When Jr emerged from detention in my care, I was ready. I knew I could do it. And I've done it. That doesn't mean I find it a pleasant experience. It's just that it's possible now. I can overlook a whole lot. But, oh, I tell you what, it's with cussing that goes all the way back to what I learned from grandpa preschool. I try not to make Jr feel bad about causing me to cuss a streak, because he feels bad already, so bad he doesn't know what to do or say, which I honor and respect at all times. I don't stomp around and throw my hat on the floor and jump up and down on it. It's more like whistle while you work. Cuss while you deal with feces. Quietly, so no one driving by on the highway can hear me. Like the old black feller said, "If you got something good, keep it in your pocket."

I found a wesite NCBI ROFL. 2 molecular biology post-grad students at UCal Berkeley put it together. It's on the order of finding odd and comic experiments in the back pages of science journals. One I especially enjoyed was the findings of an experiment to see how swearing affects the swearor. He wrote, "Swearing increased pain tolerance, increased heart rate and decreased perceived pain compared with not swearing." It works. At the website it can be found dated August 12, 09.

There are also findings at the site like, "How to create a zombie...and how to control a zombie outbreak." August 24, 09. Also, "Surprising study finds that little old ladies enjoy playing bingo." August 25, 09. It's a fun and funny site. Kind of an Ask Doctor Science, but the absurdity is fact, so to speak.

There is a certain humility in dealing with other people's feces, one nearly all women experience in a great variety of ways. My hat's off to them. Men get it too. Jr's best wife died of slow cancer. His friend and neighbor Jerry took care of his wife dying slowly of cancer. They got used to it. They went through it and came out the other end.
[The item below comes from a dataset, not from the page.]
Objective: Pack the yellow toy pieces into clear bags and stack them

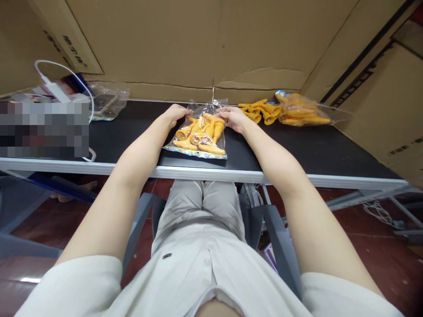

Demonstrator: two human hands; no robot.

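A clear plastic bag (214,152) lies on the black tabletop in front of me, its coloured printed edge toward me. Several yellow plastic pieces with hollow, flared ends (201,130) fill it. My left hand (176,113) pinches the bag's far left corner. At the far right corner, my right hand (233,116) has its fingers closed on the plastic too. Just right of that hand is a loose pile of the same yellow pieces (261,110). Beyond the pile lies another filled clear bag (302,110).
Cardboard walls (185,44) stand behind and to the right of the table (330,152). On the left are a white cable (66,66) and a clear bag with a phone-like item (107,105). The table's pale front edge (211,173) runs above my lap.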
The people living the most humble lives are unknown outside the world of people they live among. That's a good thing. Keeps things in perspective.

Many of us have practiced this humble service to another, all the way from babies new in this world to the elderly departing it. These are people you don't hear about on tv shows. They don't get volunteer awards and don't want them. There is something so humble about cleaning up feces, one doesn't talk about it much. Nobody wants to to hear about it. It's one of those quiet things an awful lot of people learn to get used to, not wanting to, but there you are. It happens.